TASK DIRECTIONS >> After reading the lines below, count those that contain "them" and give the count alone.
--*--
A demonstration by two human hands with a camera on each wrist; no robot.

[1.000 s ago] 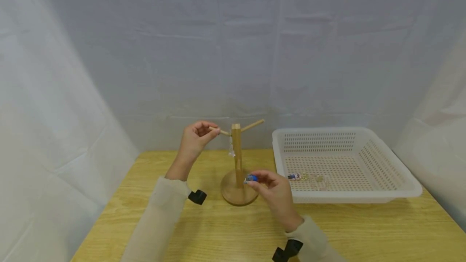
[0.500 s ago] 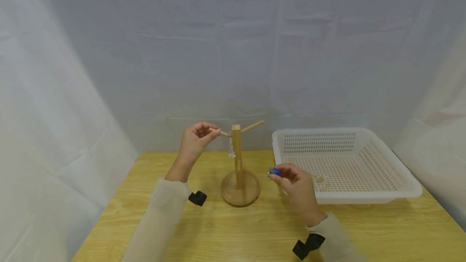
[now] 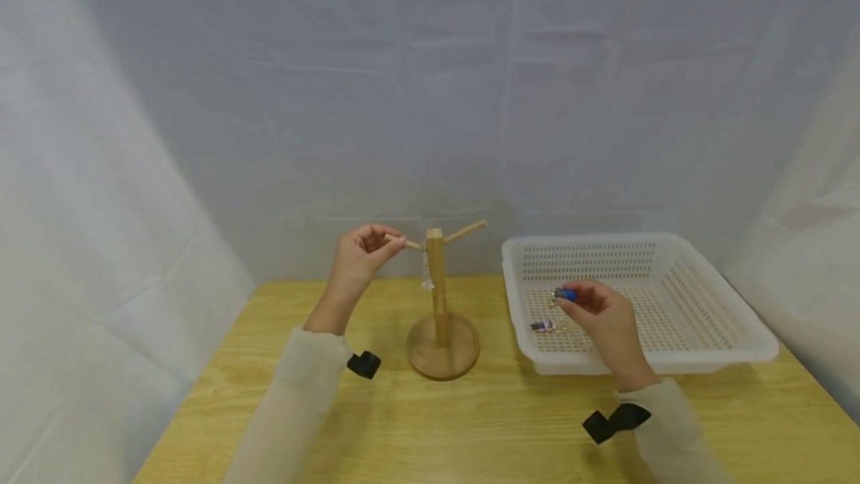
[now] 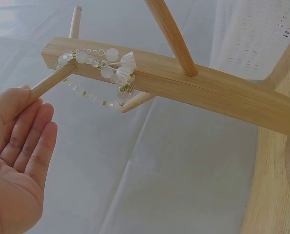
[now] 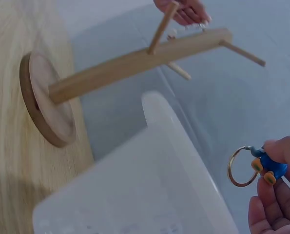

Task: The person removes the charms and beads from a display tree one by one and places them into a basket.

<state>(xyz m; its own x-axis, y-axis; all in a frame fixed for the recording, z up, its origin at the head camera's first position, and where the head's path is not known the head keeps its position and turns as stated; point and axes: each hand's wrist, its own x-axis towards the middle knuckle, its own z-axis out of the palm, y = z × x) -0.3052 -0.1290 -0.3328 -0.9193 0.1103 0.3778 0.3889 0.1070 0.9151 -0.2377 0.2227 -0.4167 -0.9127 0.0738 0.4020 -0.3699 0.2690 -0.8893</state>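
Observation:
My left hand (image 3: 359,260) pinches the end of a peg (image 4: 52,82) on the wooden stand (image 3: 437,282). A beaded bracelet (image 4: 107,72) with pale, clear and green beads hangs on that peg, close to the post. Over the white basket (image 3: 655,357), my right hand (image 3: 608,320) holds a keychain (image 5: 273,165) between thumb and fingers. The keychain is a small blue figure with orange parts, and its gold ring (image 5: 229,171) sticks out free of the fingers. Part of the figure is covered by the fingers.
A second trinket (image 3: 543,326), blue and white, lies on the basket floor near its left front. Another upper peg (image 3: 466,231) points to the right. The stand's round base (image 3: 423,353) rests on the wooden table (image 3: 430,424), with white sheeting behind.
My right hand has moved right and away from me, from beside the stand's base to over the basket, still holding the keychain. The left hand has stayed on the peg.

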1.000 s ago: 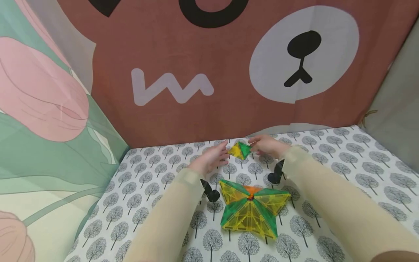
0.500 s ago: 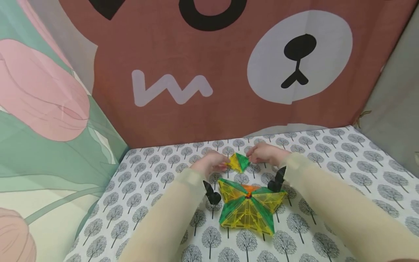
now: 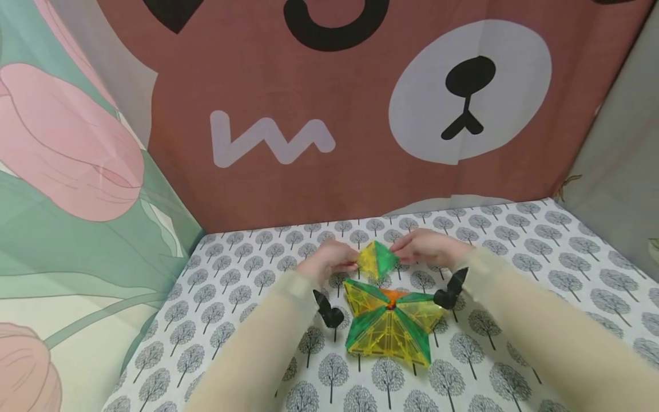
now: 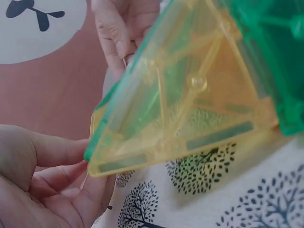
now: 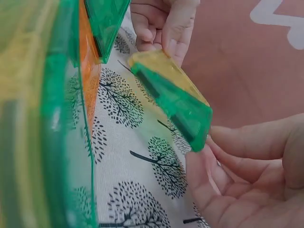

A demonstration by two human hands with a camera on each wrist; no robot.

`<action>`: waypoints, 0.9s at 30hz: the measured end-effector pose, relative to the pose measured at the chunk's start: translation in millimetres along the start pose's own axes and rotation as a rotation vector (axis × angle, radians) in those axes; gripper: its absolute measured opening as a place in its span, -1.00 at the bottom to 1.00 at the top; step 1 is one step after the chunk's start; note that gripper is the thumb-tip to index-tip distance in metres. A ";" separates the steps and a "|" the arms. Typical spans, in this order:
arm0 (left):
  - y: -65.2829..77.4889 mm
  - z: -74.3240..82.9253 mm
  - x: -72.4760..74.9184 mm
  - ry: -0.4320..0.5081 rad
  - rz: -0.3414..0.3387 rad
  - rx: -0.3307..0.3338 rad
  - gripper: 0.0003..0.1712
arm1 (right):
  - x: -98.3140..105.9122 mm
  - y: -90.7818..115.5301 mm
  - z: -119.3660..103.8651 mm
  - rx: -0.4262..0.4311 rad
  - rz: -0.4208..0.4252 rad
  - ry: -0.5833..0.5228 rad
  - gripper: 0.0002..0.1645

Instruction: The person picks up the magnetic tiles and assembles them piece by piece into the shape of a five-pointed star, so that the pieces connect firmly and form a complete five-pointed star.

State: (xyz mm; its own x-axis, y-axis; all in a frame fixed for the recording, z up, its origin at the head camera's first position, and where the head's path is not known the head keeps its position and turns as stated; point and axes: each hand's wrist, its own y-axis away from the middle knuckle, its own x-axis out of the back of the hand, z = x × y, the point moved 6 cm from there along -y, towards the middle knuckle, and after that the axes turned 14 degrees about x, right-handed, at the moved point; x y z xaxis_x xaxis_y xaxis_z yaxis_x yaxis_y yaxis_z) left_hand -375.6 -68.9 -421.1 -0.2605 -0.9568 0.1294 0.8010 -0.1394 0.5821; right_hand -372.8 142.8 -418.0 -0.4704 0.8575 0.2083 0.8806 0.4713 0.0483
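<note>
Two joined triangular magnetic tiles (image 3: 377,260), one translucent yellow and one green, are between my hands in the head view. My left hand (image 3: 329,258) pinches the yellow corner. On the other side, my right hand (image 3: 429,247) pinches the green corner between thumb and fingers, seen closely in the right wrist view beside the tile pair (image 5: 173,95). Just nearer to me lies a star-shaped build of yellow, green and orange magnetic tiles (image 3: 391,326), its middle raised. That build (image 4: 190,80) fills much of the left wrist view and covers most of the held pair there.
The table is covered by a white cloth with a tree print (image 3: 226,320). A brown fabric backdrop with a bear drawing (image 3: 360,189) rises behind it. At the left hangs a floral curtain (image 3: 92,257), and a grey curtain (image 3: 618,143) is on the right.
My hands have come in from either side of the tile pair and taken hold of its corners. The pair has moved toward me, closer to the star-shaped build.
</note>
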 end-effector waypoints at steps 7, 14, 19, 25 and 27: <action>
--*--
RESULT >> 2